__The task__: Gather every line below where "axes" appears.

__Recorded information__:
▬▬▬▬▬▬▬▬▬▬
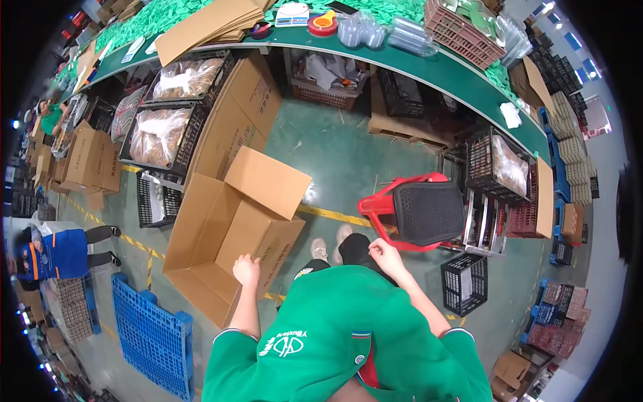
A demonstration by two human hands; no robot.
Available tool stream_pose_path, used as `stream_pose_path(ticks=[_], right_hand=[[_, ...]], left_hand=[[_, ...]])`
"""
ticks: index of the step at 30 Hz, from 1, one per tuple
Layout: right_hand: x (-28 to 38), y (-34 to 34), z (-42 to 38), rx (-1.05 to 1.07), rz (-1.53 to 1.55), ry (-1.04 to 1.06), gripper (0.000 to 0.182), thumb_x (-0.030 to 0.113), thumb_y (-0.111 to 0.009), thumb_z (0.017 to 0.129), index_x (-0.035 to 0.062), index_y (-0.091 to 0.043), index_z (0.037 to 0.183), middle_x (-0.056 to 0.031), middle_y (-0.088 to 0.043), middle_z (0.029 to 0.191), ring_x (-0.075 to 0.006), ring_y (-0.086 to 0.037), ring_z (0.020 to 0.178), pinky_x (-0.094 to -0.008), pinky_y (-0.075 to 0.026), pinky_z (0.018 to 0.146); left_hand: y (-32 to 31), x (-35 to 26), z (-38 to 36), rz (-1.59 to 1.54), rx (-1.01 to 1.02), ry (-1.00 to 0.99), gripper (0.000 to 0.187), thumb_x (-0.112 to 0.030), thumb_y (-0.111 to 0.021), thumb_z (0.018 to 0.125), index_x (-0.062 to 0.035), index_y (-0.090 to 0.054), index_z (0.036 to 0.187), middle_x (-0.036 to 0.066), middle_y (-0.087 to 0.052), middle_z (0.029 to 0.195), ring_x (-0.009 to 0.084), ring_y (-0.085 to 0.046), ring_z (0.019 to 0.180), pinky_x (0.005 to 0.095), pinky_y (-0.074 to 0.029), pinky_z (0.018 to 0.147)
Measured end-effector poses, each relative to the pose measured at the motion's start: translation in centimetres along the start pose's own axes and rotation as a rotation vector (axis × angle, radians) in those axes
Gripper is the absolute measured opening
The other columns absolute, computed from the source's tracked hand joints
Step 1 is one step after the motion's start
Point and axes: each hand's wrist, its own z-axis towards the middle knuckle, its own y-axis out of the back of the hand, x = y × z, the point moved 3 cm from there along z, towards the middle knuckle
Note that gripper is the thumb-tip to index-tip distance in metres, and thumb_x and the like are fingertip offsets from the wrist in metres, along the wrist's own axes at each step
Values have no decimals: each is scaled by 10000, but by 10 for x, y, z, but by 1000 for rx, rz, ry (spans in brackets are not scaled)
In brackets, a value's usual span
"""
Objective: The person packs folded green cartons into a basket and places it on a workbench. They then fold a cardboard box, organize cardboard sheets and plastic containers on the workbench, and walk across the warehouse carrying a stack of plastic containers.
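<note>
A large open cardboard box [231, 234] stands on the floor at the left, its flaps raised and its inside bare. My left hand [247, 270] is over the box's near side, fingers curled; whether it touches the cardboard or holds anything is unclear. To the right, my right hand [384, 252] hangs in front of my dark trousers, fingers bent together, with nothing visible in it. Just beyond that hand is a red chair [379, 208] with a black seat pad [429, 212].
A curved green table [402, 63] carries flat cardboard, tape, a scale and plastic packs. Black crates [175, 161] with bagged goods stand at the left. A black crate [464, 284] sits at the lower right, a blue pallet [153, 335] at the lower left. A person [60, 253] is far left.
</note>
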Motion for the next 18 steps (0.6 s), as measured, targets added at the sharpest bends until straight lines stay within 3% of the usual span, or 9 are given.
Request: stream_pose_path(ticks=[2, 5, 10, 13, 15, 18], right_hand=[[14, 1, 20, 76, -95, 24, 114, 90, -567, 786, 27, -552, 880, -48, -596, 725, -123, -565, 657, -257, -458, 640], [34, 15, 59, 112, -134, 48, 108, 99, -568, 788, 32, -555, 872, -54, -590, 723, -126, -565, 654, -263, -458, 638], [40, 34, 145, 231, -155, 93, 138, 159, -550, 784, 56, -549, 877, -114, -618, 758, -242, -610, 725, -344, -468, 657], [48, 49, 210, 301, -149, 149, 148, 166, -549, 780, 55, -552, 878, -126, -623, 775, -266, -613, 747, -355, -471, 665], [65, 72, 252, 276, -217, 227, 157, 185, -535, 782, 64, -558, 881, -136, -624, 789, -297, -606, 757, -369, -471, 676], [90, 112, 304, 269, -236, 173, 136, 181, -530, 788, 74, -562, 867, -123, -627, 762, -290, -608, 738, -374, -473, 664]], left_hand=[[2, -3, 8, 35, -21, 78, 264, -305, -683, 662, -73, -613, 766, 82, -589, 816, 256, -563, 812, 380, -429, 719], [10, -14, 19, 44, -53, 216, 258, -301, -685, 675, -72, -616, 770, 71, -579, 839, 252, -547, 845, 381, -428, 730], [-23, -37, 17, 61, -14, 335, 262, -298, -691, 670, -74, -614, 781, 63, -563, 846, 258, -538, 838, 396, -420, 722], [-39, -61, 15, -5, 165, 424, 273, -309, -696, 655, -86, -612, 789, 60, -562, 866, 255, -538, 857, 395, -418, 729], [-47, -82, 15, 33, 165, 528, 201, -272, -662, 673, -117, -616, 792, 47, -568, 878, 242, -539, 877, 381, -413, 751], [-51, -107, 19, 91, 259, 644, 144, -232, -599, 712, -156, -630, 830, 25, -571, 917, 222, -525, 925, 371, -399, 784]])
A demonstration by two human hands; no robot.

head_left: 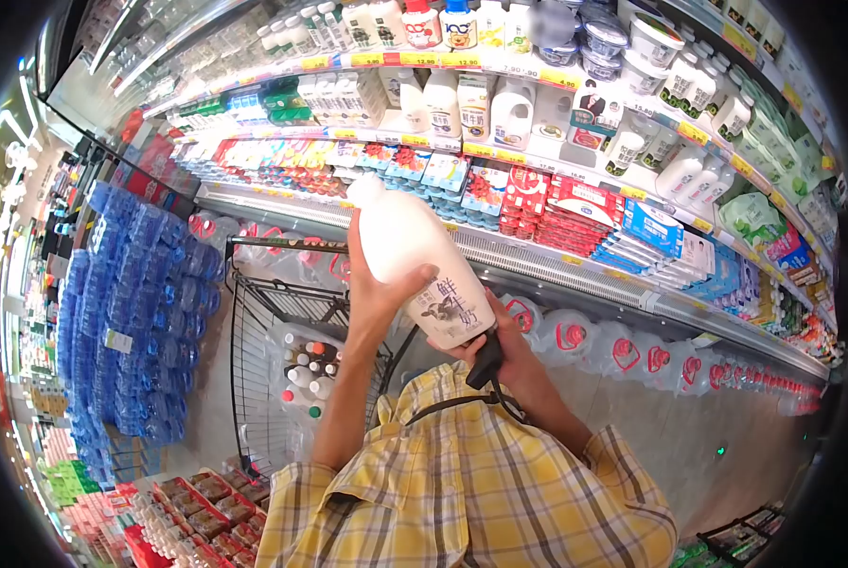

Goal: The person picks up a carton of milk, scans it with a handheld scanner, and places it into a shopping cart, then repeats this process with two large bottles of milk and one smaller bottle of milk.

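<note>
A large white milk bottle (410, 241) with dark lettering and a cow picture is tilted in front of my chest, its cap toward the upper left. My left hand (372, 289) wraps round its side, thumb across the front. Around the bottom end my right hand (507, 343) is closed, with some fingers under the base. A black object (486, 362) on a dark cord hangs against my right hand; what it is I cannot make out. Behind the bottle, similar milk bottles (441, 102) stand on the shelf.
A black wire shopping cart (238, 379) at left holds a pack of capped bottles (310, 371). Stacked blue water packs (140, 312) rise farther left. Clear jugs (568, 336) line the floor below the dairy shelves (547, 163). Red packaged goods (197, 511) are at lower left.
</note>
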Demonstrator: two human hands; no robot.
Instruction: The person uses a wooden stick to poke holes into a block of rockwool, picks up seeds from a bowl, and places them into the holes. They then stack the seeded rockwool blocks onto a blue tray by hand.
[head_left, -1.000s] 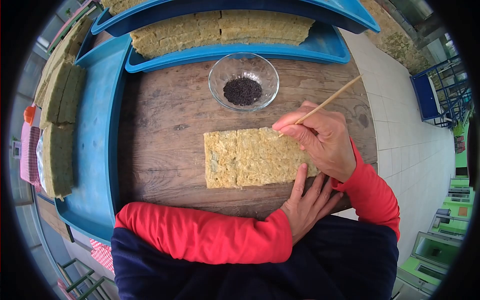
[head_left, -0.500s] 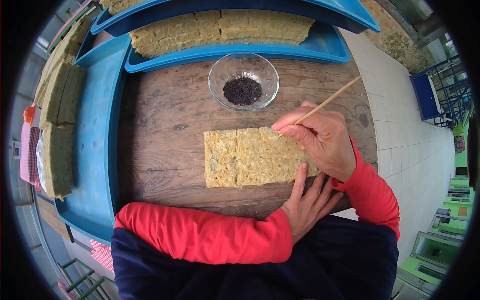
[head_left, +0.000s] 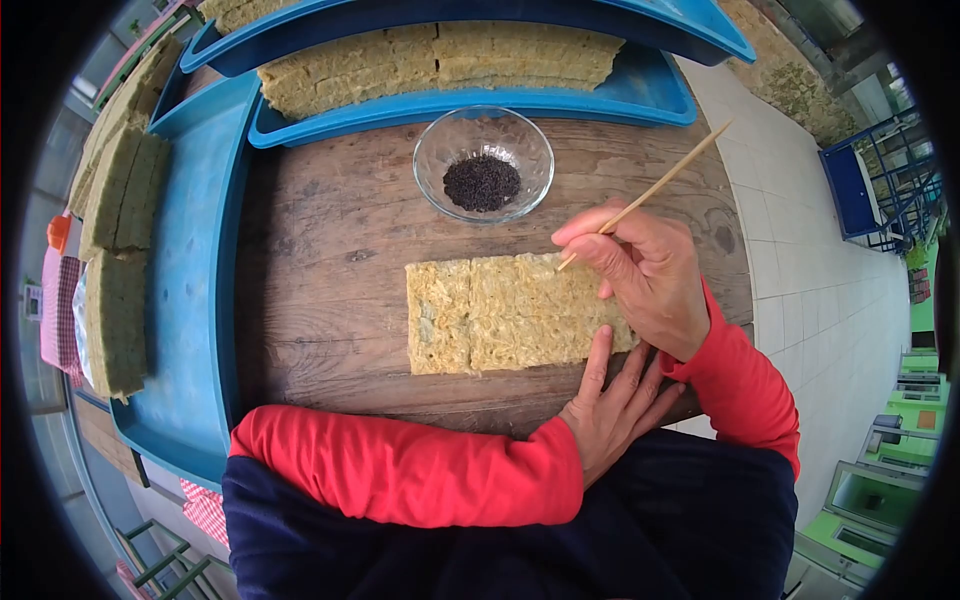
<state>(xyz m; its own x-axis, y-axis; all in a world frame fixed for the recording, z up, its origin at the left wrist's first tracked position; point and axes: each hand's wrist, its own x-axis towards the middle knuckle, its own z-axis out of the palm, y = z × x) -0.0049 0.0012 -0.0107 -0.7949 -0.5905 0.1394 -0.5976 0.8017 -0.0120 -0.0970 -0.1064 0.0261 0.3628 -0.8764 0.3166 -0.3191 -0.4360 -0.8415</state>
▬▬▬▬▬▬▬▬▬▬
__Completed exercise__:
Measured end-effector poses, each relative to the pose measured at the motion's start: translation in centimetres along the start pose's own axes and rotation as a rotation vector (axis × angle, radians) in those axes
Point and axes: each hand's wrist, its own z-axis towards the middle knuckle, its own y-axis out of the back of the hand, x = y × z, the point moved 3 cm from there along z, towards the middle knuckle
Note that gripper is the thumb-tip to index-tip distance in metres, and thumb_x and the like are fingertip offsets from the wrist in metres, along the wrist's own axes at each step
<state>(xyz m; its own x-axis, y-axis; all in a world frame fixed for the recording, z up, its origin at the left wrist's first tracked position; point and axes: each hand's wrist, its own x-axis towards the middle knuckle, its own z-axis out of the palm, y = z × x) -0.0049 0.0012 -0.0107 -0.7949 -0.5905 0.1394 -0.5976 0.8017 -0.0120 -0.0970 -0.1064 0.0261 0.3628 -0.8764 0.3166 -0.3191 -0.4360 -0.8415</state>

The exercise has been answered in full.